■ EXERCISE DIRECTIONS
Reproduce the listing that follows word for word, without its pictures.

■ RECORDED INFORMATION
▬▬▬

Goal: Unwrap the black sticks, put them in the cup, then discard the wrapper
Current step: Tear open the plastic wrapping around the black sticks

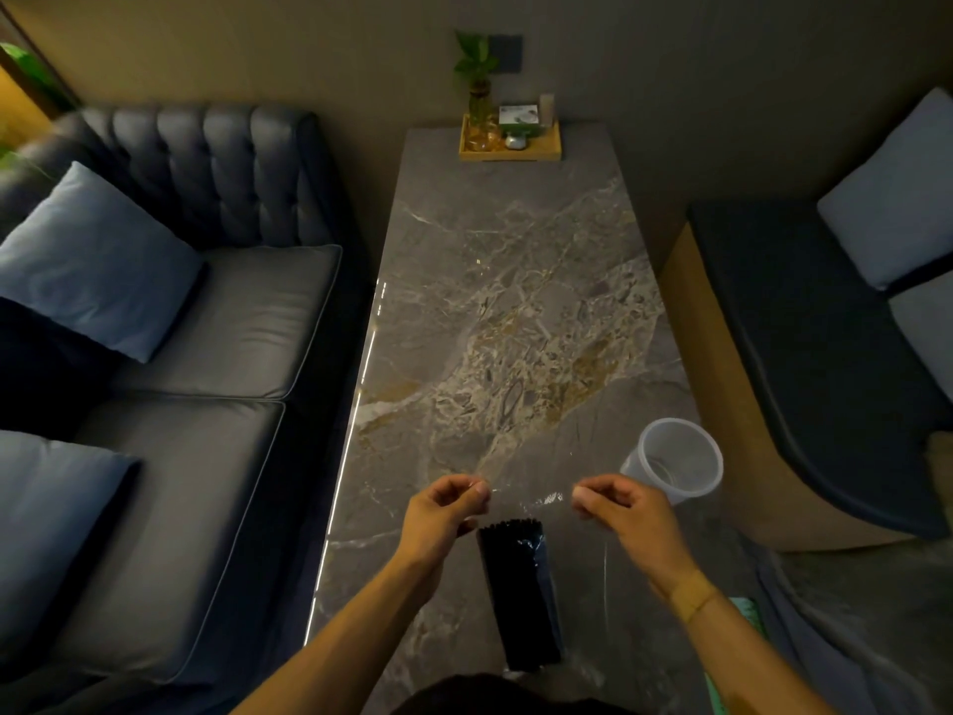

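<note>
A bundle of black sticks (518, 590) lies lengthwise on the marble table (515, 301), near the front edge, inside a clear plastic wrapper (536, 500). My left hand (446, 513) pinches the wrapper's far end on the left side. My right hand (619, 513) pinches the same end on the right side, and the film is stretched between the two hands above the stick tips. A translucent plastic cup (675, 461) stands empty just beyond my right hand, near the table's right edge.
A wooden tray (510, 147) with a plant vase and small items sits at the table's far end. A grey sofa (206, 322) with blue cushions runs along the left. A dark bench (804, 327) with pillows is on the right.
</note>
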Action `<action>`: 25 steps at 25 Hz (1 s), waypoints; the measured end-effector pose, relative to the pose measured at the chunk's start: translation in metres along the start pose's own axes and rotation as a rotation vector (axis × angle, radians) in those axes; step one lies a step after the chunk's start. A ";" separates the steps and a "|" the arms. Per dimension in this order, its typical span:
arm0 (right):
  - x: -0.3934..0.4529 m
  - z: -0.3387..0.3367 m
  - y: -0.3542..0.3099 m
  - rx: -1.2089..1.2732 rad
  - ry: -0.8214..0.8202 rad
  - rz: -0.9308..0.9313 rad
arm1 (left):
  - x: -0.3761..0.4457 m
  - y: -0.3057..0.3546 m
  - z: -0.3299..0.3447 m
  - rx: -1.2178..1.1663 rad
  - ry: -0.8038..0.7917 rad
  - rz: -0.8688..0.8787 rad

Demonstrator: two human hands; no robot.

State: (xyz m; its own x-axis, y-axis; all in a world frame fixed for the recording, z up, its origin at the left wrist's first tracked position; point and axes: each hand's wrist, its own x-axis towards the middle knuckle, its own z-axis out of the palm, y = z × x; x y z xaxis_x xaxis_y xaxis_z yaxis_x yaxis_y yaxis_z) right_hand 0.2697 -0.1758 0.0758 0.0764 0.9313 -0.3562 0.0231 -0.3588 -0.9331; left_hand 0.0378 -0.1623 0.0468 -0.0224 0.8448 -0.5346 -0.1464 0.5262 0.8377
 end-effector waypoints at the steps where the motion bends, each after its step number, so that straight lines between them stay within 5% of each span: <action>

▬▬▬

■ TASK RESPONSE
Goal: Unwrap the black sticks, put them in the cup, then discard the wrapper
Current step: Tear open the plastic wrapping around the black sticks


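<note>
A bundle of black sticks (518, 590) lies lengthwise on the marble table (515, 301), near the front edge, inside a clear plastic wrapper (536, 500). My left hand (446, 513) pinches the wrapper's far end on the left side. My right hand (619, 513) pinches the same end on the right side, and the film is stretched between the two hands above the stick tips. A translucent plastic cup (675, 461) stands empty just beyond my right hand, near the table's right edge.
A wooden tray (510, 147) with a plant vase and small items sits at the table's far end. A grey sofa (206, 322) with blue cushions runs along the left. A dark bench (804, 327) with pillows is on the right.
</note>
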Action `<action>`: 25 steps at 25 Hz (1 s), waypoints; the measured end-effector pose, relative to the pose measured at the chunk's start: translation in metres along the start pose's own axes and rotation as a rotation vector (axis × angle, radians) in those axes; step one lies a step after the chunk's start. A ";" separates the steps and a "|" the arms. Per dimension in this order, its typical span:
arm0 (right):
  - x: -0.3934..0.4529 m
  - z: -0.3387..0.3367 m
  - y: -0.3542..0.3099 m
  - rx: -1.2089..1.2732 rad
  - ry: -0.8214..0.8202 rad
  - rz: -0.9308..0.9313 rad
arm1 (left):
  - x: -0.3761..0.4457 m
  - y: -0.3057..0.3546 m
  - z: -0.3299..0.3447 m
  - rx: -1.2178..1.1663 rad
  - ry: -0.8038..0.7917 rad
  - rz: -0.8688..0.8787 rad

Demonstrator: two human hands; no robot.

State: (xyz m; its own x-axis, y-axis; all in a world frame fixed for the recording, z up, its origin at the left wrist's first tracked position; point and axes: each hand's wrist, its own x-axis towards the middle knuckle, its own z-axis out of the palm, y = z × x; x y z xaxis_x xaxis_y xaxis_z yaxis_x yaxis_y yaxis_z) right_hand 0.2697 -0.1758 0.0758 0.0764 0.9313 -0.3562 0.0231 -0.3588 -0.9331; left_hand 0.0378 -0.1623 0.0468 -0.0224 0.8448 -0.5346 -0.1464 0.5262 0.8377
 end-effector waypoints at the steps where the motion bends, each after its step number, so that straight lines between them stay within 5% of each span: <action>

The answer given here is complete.